→ WHAT NEEDS TO BE DONE: Every line below must be given again exactly.

▬▬▬▬▬▬

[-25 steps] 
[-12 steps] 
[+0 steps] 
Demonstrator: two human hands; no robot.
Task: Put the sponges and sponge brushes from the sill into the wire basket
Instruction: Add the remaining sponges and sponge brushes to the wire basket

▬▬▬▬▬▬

→ RESPONSE AREA:
[-25 steps] 
[-12 steps] 
[+0 steps] 
Demonstrator: two human hands; no robot.
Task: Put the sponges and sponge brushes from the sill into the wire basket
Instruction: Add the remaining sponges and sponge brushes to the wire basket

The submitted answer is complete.